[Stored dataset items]
################

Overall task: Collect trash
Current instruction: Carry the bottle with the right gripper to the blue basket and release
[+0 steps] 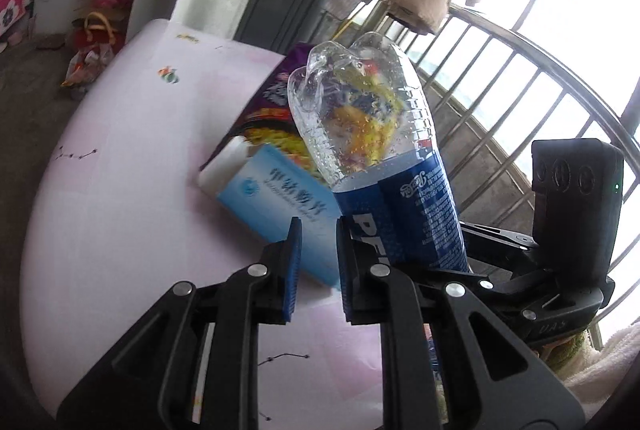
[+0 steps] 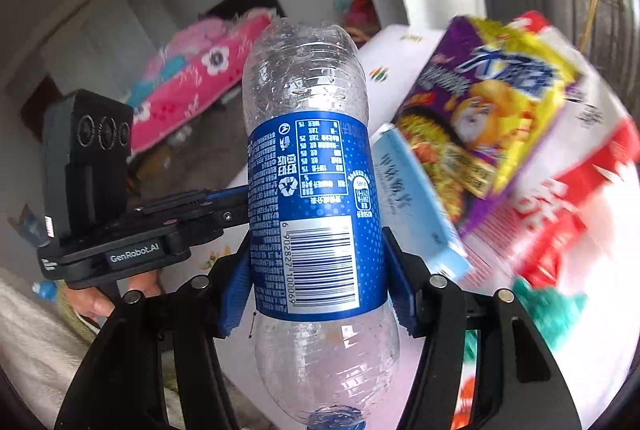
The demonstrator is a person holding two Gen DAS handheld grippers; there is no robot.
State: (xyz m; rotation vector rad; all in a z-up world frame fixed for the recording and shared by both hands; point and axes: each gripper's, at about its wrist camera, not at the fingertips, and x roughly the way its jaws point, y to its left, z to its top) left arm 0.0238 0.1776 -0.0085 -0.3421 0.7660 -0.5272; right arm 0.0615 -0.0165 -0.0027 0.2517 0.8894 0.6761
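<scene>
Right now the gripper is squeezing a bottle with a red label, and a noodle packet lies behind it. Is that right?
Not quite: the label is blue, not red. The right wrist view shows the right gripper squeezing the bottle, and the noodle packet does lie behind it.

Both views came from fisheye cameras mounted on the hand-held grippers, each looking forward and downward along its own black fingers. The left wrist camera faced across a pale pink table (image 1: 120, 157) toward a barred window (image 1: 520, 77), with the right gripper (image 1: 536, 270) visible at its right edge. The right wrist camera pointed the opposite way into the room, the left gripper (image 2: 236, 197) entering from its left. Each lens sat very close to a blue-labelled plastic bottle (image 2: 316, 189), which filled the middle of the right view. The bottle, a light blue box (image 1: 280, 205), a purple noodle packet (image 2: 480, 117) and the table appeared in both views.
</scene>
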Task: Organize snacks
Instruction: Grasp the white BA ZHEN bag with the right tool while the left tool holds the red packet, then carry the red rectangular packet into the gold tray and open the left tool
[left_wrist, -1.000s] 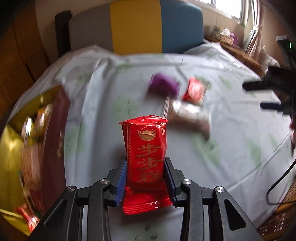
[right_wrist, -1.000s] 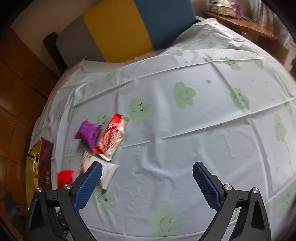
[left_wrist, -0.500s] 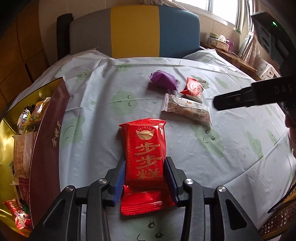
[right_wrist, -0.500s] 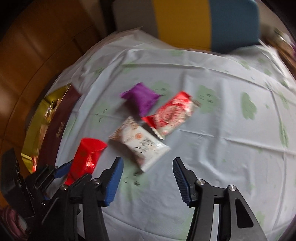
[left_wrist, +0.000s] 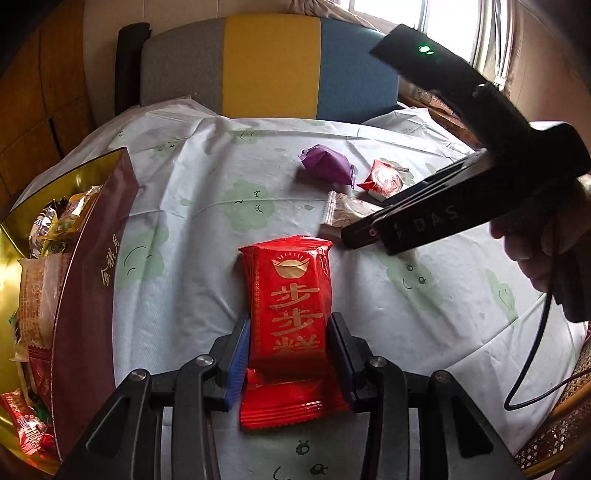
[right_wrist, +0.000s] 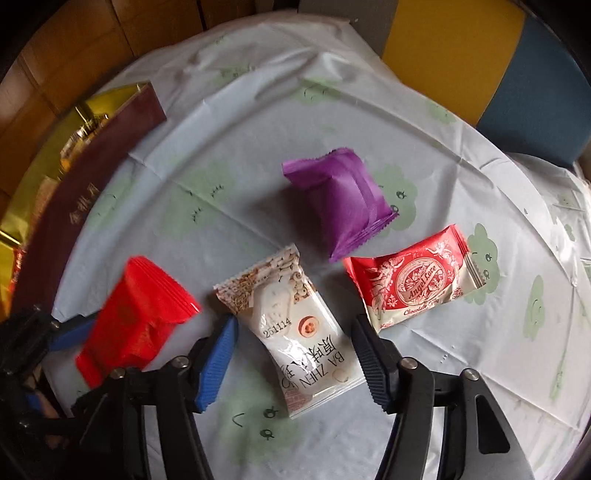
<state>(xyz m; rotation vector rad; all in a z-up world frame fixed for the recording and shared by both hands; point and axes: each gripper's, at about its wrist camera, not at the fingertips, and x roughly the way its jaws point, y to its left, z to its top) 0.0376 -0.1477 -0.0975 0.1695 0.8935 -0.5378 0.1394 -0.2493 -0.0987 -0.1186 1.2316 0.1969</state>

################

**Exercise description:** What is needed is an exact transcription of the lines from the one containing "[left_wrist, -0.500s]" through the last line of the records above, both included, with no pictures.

**Answer space:**
[left_wrist, -0.500s] 
[right_wrist, -0.500s] 
[left_wrist, +0.000s] 
[right_wrist, +0.000s] 
<state>(xyz m; rotation vector rad; all in a z-up world frame fixed for the recording and shared by both hands; point and axes: each gripper's, at about its wrist camera, not at the fingertips, and x roughly the way its jaws point, y to its left, z to its top) 0.0376 -0.1477 -0.0975 0.1695 0.8935 -0.5378 0.1394 -0.2493 -0.0987 -0.1186 1.2316 0.1969</state>

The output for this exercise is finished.